═══ SUPPLIED MATERIAL
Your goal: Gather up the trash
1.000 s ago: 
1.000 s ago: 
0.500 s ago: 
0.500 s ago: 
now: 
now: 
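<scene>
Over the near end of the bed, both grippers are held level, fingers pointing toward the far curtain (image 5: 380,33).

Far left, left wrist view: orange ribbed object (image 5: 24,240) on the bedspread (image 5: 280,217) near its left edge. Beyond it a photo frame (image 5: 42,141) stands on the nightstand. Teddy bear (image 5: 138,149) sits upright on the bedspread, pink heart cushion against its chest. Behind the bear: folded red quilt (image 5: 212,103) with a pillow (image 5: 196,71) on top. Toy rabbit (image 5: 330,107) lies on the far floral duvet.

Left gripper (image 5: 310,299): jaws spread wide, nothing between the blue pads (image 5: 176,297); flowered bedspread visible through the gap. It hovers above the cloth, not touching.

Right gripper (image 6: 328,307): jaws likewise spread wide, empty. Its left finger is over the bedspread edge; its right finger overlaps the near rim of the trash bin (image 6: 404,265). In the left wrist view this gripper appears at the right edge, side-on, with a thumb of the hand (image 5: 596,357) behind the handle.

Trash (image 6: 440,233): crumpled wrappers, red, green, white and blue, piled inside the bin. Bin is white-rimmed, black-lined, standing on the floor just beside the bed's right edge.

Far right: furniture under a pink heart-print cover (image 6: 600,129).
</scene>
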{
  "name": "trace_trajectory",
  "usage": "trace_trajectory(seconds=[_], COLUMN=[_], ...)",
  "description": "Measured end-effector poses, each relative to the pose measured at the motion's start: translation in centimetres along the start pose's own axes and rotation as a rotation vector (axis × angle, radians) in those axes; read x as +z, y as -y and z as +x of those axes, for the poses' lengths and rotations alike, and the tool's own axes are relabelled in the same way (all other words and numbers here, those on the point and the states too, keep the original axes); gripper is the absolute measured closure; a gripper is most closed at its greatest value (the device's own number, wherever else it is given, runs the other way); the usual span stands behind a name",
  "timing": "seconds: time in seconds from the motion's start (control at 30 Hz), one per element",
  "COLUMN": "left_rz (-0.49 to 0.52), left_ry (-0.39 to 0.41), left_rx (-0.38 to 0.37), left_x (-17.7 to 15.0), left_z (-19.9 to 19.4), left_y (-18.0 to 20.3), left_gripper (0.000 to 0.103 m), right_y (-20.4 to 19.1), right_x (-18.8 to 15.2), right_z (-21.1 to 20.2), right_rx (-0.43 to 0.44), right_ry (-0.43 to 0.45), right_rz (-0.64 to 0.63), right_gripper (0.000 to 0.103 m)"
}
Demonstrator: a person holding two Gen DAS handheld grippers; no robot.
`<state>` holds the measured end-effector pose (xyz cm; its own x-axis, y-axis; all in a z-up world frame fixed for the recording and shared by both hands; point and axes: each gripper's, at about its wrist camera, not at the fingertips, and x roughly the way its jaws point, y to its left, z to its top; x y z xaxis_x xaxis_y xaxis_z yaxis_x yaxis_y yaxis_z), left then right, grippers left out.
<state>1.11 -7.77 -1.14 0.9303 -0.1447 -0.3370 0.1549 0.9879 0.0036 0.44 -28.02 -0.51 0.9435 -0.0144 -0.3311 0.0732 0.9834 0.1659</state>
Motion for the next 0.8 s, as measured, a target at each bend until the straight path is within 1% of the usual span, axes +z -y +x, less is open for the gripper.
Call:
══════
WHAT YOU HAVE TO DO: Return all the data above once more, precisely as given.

PROBLEM SOLUTION:
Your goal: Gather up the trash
1.000 s ago: 
1.000 s ago: 
0.500 s ago: 
0.500 s ago: 
now: 
now: 
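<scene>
Over the near end of the bed, both grippers are held level, fingers pointing toward the far curtain (image 5: 380,33).

Far left, left wrist view: orange ribbed object (image 5: 24,240) on the bedspread (image 5: 280,217) near its left edge. Beyond it a photo frame (image 5: 42,141) stands on the nightstand. Teddy bear (image 5: 138,149) sits upright on the bedspread, pink heart cushion against its chest. Behind the bear: folded red quilt (image 5: 212,103) with a pillow (image 5: 196,71) on top. Toy rabbit (image 5: 330,107) lies on the far floral duvet.

Left gripper (image 5: 310,299): jaws spread wide, nothing between the blue pads (image 5: 176,297); flowered bedspread visible through the gap. It hovers above the cloth, not touching.

Right gripper (image 6: 328,307): jaws likewise spread wide, empty. Its left finger is over the bedspread edge; its right finger overlaps the near rim of the trash bin (image 6: 404,265). In the left wrist view this gripper appears at the right edge, side-on, with a thumb of the hand (image 5: 596,357) behind the handle.

Trash (image 6: 440,233): crumpled wrappers, red, green, white and blue, piled inside the bin. Bin is white-rimmed, black-lined, standing on the floor just beside the bed's right edge.

Far right: furniture under a pink heart-print cover (image 6: 600,129).
</scene>
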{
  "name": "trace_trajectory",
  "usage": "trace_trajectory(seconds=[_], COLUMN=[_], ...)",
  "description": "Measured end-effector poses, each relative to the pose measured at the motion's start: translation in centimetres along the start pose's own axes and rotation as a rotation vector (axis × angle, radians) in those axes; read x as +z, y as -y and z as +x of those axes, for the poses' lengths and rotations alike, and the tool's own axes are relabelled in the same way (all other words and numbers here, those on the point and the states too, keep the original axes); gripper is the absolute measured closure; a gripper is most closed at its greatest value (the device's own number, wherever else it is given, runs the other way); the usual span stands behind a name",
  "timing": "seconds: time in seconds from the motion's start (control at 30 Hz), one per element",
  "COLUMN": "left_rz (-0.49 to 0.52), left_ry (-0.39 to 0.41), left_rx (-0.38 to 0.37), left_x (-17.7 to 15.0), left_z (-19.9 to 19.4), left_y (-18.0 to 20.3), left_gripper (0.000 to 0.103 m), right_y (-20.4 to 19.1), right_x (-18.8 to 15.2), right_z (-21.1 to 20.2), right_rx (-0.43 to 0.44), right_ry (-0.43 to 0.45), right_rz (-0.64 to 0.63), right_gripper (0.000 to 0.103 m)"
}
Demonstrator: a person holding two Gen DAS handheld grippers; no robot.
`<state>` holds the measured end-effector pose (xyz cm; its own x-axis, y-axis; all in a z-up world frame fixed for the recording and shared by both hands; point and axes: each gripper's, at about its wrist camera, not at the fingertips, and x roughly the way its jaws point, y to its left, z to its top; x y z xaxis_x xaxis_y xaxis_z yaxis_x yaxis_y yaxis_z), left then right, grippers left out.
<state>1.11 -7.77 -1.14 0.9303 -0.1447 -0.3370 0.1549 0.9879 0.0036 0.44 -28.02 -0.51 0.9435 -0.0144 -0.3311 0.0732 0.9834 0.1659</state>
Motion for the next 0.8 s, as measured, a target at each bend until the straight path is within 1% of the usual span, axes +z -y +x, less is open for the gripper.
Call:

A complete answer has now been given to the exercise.